§ **Work required**: The listing below contains a span that opens with the line containing "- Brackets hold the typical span" and closes with the line containing "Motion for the". Return that span exactly.

──────────────────────────────

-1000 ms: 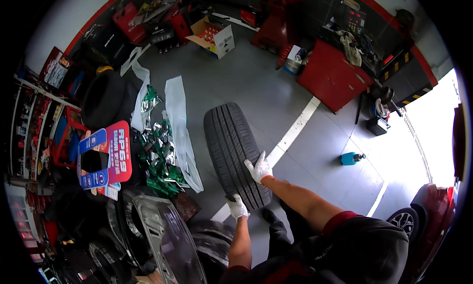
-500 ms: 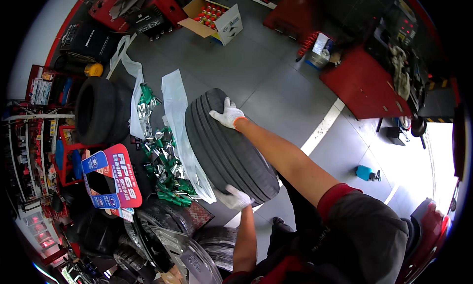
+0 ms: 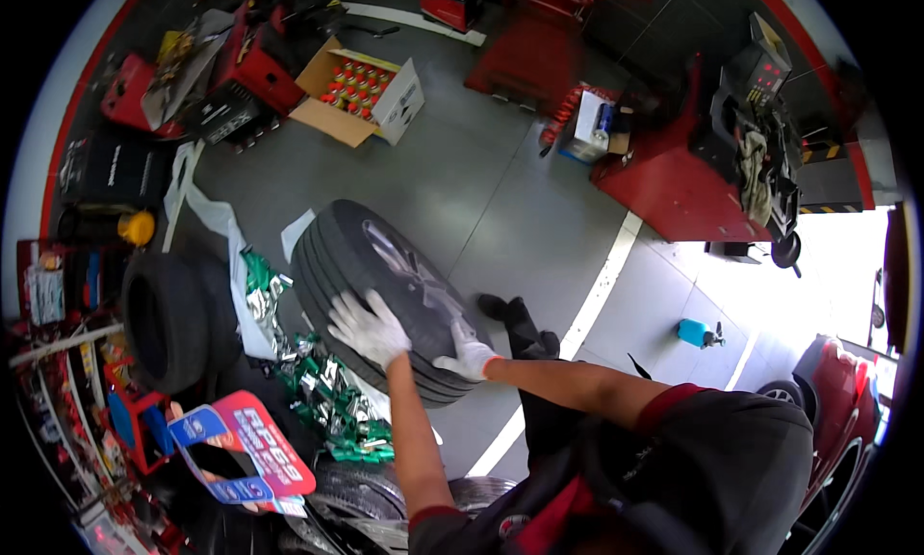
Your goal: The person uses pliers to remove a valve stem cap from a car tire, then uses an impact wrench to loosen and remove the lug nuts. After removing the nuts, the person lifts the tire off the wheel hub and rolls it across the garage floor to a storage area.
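A car wheel, a black tyre on a silver spoked rim, stands tilted on the floor in front of me, its rim side showing. My left hand, in a white glove, lies with spread fingers against the tread. At the wheel's near end my right hand, gloved too, grips the sidewall by the rim, thumb apart from the fingers. Part of its grip is hard to make out. Beside the tread lies a heap of green and silver foil packets, and white plastic film stretches behind it.
Another tyre stands at the left near a red and blue cardboard sign. More tyres lie close by my left arm. An open carton of cans is farther off. A red machine and a turquoise spray bottle are at the right.
The wheel has turned so its rim now shows. My left hand has moved up onto the tread, and my right hand has come from the far top down to the near end.
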### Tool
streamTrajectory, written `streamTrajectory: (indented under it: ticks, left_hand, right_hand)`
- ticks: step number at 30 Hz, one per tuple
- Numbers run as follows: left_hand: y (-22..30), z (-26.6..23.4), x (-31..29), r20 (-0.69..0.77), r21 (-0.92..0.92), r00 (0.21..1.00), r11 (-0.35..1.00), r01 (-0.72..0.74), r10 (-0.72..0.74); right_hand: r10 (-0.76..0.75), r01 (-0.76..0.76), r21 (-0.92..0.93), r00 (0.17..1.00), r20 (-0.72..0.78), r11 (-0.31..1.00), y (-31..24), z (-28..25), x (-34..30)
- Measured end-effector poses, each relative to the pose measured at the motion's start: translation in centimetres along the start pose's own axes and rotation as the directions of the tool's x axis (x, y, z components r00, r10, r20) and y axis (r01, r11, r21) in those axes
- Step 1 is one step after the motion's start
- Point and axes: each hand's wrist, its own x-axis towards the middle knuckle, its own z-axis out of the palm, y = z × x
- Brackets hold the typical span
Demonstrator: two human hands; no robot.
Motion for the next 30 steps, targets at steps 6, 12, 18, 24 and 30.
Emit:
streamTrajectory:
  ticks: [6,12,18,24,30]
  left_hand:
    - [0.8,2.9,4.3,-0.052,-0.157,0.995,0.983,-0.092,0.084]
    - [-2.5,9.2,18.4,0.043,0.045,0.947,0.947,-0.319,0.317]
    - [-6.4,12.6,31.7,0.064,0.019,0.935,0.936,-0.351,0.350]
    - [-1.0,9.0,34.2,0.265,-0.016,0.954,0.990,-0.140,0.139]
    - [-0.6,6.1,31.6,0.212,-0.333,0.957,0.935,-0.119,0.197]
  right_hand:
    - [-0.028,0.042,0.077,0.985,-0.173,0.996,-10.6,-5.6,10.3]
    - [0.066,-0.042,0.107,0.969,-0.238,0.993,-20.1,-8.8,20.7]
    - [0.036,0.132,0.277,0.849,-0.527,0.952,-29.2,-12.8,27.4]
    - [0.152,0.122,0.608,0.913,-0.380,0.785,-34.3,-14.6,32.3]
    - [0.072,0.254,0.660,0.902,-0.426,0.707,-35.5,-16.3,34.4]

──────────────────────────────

§ **Response box**:
- Brackets hold the typical span
Demonstrator: two human hands; no robot.
Motion for the next 30 steps, targets at steps 6, 12, 18, 24 and 30.

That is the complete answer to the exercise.